The median age in the city was 53.9 years. 17.3% of residents were under the age of 18; 6.2% were between the ages of 18 and 24; 16.8% were from 25 to 44; 21.6% were from 45 to 64; and 38.1% were 65 years of age or older. The gender makeup of the city was 49.1% male and 50.9% female.

===2000 census===
As of the census of 2000, there were 725 people, 308 households, and 169 families residing in the city. The population density was 753.5 PD/sqmi. There were 360 housing units at an average density of 374.2 /sqmi. The racial makeup of the city was 99.59% White and 0.41% Asian.

There were 308 households, out of which 20.8% had children under the age of 18 living with them, 47.1% were married couples living together, 5.8% had a female householder with no husband present, and 45.1% were non-families. 43.2% of all households were made up of individuals, and 31.8% had someone living alone who was 65 years of age or older. The average household size was 2.07 and the average family size was 2.90.

In the city, the population was spread out, with 20.6% under the age of 18, 2.8% from 18 to 24, 17.5% from 25 to 44, 16.7% from 45 to 64, and 42.5% who were 65 years of age or older. The median age was 57 years. For every 100 females, there were 76.8 males. For every 100 females age 18 and over, there were 72.5 males.

The median income for a household in the city was $26,042, and the median income for a family was $37,813. Males had a median income of $30,875 versus $20,078 for females.
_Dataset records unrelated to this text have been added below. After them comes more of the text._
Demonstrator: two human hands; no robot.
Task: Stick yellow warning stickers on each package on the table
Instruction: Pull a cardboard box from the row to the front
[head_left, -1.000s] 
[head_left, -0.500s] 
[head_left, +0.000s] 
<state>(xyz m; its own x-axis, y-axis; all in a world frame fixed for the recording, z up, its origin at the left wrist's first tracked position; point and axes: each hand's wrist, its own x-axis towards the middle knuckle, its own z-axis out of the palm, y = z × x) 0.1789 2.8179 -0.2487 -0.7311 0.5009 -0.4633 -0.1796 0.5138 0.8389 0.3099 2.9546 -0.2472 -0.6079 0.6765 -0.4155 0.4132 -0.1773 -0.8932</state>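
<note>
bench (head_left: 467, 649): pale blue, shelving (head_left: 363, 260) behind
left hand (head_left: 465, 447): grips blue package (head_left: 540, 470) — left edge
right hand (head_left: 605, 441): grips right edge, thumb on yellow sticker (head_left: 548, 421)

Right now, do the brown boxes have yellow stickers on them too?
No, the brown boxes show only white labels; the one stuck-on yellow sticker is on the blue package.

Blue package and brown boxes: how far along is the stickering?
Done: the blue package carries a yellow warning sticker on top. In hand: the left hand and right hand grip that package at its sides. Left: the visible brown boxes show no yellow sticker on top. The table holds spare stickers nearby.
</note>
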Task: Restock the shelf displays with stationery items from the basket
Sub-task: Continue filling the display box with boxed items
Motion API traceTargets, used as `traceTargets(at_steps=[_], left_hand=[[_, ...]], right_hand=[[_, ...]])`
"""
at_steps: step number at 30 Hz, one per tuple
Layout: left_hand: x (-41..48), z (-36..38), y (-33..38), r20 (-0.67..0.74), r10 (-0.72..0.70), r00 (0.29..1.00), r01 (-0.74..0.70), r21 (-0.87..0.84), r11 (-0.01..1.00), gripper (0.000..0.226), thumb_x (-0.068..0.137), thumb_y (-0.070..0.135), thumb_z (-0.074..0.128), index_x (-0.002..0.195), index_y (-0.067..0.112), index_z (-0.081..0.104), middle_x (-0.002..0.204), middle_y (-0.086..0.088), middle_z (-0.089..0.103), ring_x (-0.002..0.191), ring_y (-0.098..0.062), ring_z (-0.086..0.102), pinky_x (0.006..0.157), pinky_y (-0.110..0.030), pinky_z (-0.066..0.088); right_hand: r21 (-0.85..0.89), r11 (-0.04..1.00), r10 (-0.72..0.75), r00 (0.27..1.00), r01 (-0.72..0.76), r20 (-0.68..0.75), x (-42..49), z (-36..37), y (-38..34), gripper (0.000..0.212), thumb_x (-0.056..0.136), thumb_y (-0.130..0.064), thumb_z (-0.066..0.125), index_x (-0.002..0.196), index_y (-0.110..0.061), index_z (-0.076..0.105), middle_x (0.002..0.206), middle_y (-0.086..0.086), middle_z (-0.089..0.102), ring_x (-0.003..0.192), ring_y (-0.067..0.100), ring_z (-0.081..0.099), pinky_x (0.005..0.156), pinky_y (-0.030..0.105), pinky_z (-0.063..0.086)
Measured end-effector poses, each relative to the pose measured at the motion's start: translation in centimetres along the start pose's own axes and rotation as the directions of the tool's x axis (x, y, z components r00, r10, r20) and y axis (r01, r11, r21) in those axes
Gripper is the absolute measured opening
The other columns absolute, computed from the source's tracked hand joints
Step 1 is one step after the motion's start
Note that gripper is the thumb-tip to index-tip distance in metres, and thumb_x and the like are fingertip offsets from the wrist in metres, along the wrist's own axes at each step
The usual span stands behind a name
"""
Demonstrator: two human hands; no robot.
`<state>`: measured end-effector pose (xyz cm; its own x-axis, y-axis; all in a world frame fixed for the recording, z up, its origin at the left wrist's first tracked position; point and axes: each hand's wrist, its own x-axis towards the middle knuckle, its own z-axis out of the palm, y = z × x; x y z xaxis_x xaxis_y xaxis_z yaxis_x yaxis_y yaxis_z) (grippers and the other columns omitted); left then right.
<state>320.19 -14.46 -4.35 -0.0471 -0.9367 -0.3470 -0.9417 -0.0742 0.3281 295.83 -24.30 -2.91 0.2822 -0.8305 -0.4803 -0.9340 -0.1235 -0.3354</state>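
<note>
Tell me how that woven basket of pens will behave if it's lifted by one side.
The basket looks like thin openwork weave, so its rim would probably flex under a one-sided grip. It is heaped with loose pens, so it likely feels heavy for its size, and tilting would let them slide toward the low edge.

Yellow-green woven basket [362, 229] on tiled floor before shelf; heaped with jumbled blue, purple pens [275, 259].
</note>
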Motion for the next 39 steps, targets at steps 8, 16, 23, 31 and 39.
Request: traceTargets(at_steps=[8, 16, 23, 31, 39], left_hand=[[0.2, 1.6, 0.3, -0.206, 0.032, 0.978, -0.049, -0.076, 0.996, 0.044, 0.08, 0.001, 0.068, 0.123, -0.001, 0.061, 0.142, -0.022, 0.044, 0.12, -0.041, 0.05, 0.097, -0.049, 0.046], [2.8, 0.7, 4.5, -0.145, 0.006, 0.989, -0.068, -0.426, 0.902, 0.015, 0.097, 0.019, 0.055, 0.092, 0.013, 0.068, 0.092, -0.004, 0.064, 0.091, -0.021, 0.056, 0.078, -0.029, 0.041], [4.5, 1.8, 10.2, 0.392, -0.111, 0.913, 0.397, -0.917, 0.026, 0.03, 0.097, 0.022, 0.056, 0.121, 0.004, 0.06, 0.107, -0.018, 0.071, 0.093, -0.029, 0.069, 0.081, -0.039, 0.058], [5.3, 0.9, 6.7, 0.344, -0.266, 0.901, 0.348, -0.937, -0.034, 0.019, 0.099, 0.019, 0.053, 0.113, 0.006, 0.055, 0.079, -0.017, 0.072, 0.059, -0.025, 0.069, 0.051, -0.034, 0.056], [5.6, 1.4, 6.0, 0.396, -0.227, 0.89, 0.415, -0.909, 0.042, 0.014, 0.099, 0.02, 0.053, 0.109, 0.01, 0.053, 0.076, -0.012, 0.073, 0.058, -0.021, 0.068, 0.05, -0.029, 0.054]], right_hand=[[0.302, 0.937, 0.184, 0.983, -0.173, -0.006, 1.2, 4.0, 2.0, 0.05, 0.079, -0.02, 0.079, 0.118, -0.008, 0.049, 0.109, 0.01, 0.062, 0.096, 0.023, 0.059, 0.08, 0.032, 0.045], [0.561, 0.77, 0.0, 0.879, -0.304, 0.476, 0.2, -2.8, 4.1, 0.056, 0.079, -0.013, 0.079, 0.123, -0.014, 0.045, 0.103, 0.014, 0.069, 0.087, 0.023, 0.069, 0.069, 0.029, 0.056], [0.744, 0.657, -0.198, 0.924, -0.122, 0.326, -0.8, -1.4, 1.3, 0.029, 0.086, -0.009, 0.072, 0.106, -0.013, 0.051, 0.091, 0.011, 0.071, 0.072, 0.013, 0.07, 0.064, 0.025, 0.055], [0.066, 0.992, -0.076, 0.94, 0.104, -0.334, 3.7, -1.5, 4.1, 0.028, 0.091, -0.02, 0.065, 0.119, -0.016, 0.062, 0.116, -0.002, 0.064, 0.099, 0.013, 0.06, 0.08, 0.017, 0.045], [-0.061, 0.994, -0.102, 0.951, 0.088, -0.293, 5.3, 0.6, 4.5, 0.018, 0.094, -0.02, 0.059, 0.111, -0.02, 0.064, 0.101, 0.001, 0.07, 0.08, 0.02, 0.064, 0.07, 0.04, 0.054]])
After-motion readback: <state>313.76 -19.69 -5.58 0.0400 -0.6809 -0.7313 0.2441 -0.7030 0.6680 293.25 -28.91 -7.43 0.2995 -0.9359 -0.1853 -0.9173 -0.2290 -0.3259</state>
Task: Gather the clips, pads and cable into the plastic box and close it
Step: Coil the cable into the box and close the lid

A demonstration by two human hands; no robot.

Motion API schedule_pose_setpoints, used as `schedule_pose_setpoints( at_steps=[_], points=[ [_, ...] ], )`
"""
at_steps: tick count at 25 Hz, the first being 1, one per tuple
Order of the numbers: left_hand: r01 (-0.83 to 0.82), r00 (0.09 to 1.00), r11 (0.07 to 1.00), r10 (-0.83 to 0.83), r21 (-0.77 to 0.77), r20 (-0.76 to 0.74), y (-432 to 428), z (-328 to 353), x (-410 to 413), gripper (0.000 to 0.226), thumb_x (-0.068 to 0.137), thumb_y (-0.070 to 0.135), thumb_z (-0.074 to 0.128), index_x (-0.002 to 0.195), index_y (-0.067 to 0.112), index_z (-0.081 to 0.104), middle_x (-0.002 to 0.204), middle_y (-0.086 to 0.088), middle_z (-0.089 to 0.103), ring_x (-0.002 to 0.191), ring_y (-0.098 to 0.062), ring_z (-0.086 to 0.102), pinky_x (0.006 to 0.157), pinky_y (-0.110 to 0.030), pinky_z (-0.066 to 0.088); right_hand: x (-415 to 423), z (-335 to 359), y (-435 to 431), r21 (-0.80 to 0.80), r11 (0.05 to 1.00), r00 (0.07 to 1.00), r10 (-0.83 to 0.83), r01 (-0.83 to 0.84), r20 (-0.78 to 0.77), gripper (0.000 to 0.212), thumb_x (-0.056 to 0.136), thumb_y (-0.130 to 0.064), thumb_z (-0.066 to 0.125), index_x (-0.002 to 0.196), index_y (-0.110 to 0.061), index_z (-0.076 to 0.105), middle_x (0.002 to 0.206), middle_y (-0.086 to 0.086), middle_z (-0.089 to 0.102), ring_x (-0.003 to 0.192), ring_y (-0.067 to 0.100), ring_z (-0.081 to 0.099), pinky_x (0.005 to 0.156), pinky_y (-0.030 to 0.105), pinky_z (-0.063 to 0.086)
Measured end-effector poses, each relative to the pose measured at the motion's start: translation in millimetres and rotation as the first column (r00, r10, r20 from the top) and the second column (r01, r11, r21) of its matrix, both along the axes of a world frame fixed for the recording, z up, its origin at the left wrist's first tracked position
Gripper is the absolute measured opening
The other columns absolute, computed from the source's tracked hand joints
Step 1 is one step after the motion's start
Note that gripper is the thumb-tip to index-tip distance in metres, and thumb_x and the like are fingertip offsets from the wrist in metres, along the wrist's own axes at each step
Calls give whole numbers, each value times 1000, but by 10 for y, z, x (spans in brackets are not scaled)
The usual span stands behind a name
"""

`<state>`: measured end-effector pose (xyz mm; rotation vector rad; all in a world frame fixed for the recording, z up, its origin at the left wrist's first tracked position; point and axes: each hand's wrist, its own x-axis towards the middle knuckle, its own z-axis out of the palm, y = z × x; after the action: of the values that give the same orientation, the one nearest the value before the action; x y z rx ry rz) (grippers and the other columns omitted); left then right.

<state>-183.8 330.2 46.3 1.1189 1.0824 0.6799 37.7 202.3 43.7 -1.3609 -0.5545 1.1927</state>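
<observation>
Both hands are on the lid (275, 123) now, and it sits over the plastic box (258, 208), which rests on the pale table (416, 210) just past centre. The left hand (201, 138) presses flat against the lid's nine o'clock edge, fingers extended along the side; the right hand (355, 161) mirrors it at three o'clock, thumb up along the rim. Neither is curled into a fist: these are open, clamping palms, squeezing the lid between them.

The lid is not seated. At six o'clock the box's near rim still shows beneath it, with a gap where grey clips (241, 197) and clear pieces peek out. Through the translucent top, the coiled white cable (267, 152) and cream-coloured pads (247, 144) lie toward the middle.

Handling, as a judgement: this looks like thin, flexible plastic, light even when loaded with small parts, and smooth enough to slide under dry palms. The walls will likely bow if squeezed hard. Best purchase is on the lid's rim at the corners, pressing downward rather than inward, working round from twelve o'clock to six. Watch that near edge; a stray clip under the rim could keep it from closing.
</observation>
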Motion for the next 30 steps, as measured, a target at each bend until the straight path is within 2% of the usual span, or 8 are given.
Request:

The per capita income for the city was $15,828. About 4.1% of families and 8.4% of the population were below the poverty line, including 6.8% of those under age 18 and 12.8% of those age 65 or over.

==Points of interest==
Hendricks is on the northern edge of the Buffalo Ridge Wind Farm, which is one of the largest in the United States offsetting more than 1 billion pounds of carbon dioxide and 450,000 pounds of coal.

Located 3 miles Northwest of Hendricks is Singsaas Lutheran Church. Established by Norwegian settlers on October 26, 1874; Singsaas Lutheran Church at over 135 years old is on the National Register of Historic Places. This makes it one of the oldest Prairie Churches in the country that still holds weekly services. Every Christmas Singsaas puts out a CD of their annual Christmas program.

There are also many recreational opportunities in Hendricks. It is home to Lake Hendricks, with an attached park. It has a nine-hole golf course in town with a newly constructed club house in 2014, which runs numerous tournaments throughout the golfing season as well as a golf league.

Hendricks is also home to a twenty-five-site campground near Lake Hendricks. They provide water and electric hookups as well as firewood.

In December 2014 the Red Barn Theater was opened, attracting 230 of the 713 people of Hendricks in the opening night. Its first showing was Night at the Museum: Secret of the Tomb. It was the first time since 1972 that Hendricks had a theater.